御器谷法律事務所
東京都水道メーター談合刑事事件上告審決定
東京都による水道メーター発注の指名競争入札につき販売業者等が行った談合の合意が、中小企業の保護のために行なわれたとの主張を排斥し、独占禁止法に違反し有罪とされた
最高裁判所平成12年9月25日決定

判決要旨

水道メーターの販売等の事業を営む事業者25社の各営業実務責任者らは、東京都が指名競争入札等の方法により発注する水道メーターの受注に関し、各社が従前の受注割合と利益を維持することを主要な目的とし、過去の受注実績を基に算出した比率を基本にして、幹事会社が入札ごとに決定して連絡する受注予定会社、受注予定価格のとおりに受注できるように入札等を行うことを合意したというのである。 

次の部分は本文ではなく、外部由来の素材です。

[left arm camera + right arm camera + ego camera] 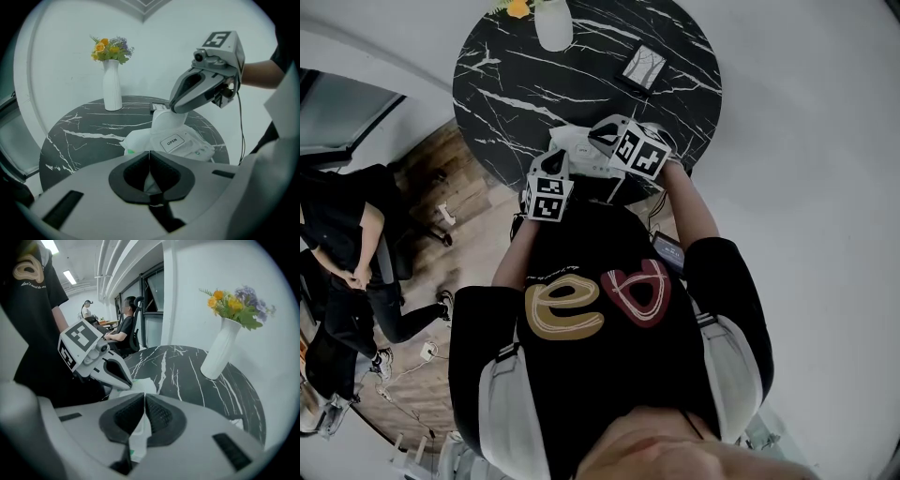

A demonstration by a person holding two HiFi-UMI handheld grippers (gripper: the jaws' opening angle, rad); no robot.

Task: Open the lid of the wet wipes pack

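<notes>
The white wet wipes pack (187, 145) lies at the near edge of the black marble table (84, 136), and its label reads OPEN. It also shows in the head view as the pack (574, 142) between both marker cubes. My left gripper (149, 154) is shut on the pack's near edge, with white film pinched between its pads. My right gripper (174, 110) comes in from the upper right, and a white lid flap (168, 123) stands lifted from the pack up to its tips. In its own view the right gripper (144, 397) is shut on that thin flap (137, 434). The left gripper (123, 377) sits just beyond.
A white vase of flowers (111, 86) stands at the table's far side, also seen as the vase (219, 350). A small dark box (642, 66) lies at the far right. A seated person (337, 244) is off to the left. A cable (241, 126) hangs from the right gripper.
</notes>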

このような本件合意の目的、内容等に徴すると、本件合意は、競争によって受注会社、受注価格を決定するという指名競争入札等の機能を全く失わせるもので有る上、中小企業の事業活動の不利を補正するために本件当時の中小企業基本法、中小企業団体の組織に関する法律等により認められることのある諸方策とはかけ離れたものであることも明らかである。したがって、本件合意は、「一般消費者の利益を確保するとともに、国民経済の民主的で健全な発達を促進する」という私的独占の禁止及び公正取引の確保に関する法律の目的(同法一条参照)に実質的に反しないと認められる例外的なものには当たらず、同法二条六項の定める「公共の利益に反して」の要件に当たるとした原判断は、正当である。